Assigned task: Exactly as written, output each of the lines below, with no images.

Supplied information:
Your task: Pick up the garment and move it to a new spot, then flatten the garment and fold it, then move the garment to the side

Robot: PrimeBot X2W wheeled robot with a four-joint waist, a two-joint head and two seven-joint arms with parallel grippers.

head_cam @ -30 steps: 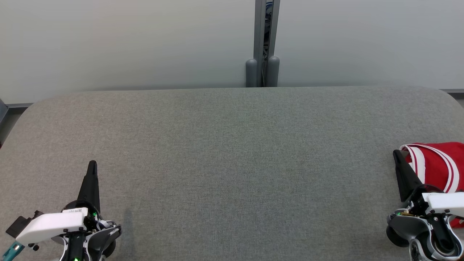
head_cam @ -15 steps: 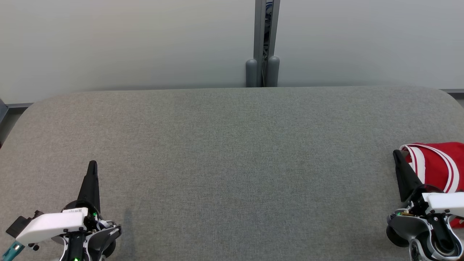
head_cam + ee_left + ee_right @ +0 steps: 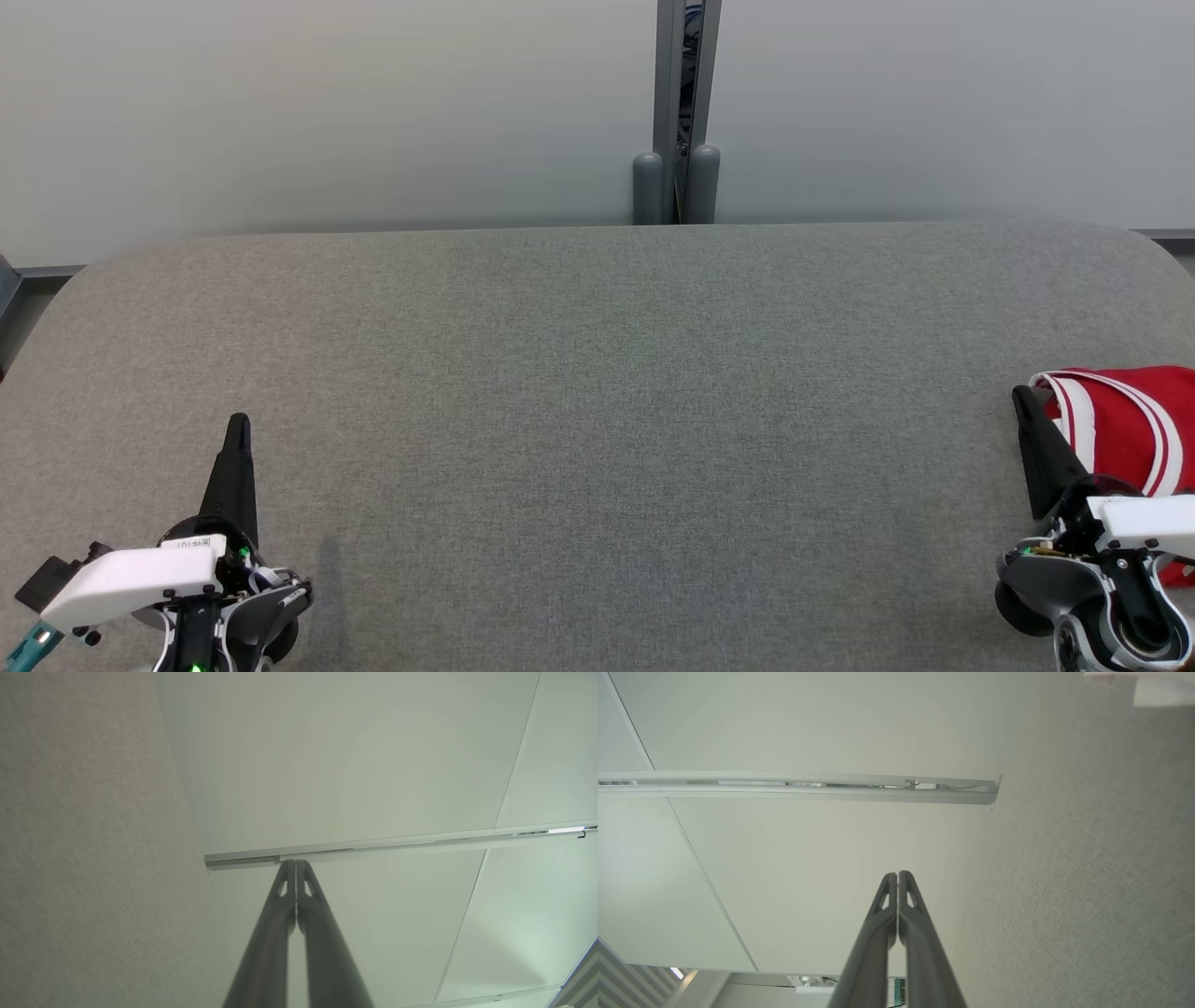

Output of the exercise:
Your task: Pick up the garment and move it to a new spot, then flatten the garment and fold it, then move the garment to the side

Robot: PrimeBot X2W wheeled robot with a four-joint waist, a two-joint head and two seven-joint arms with parallel grippers.

head_cam @ -30 steps: 
head_cam @ -15 steps: 
head_cam + ee_left + ee_right @ +0 steps: 

No more work is needed on this answer.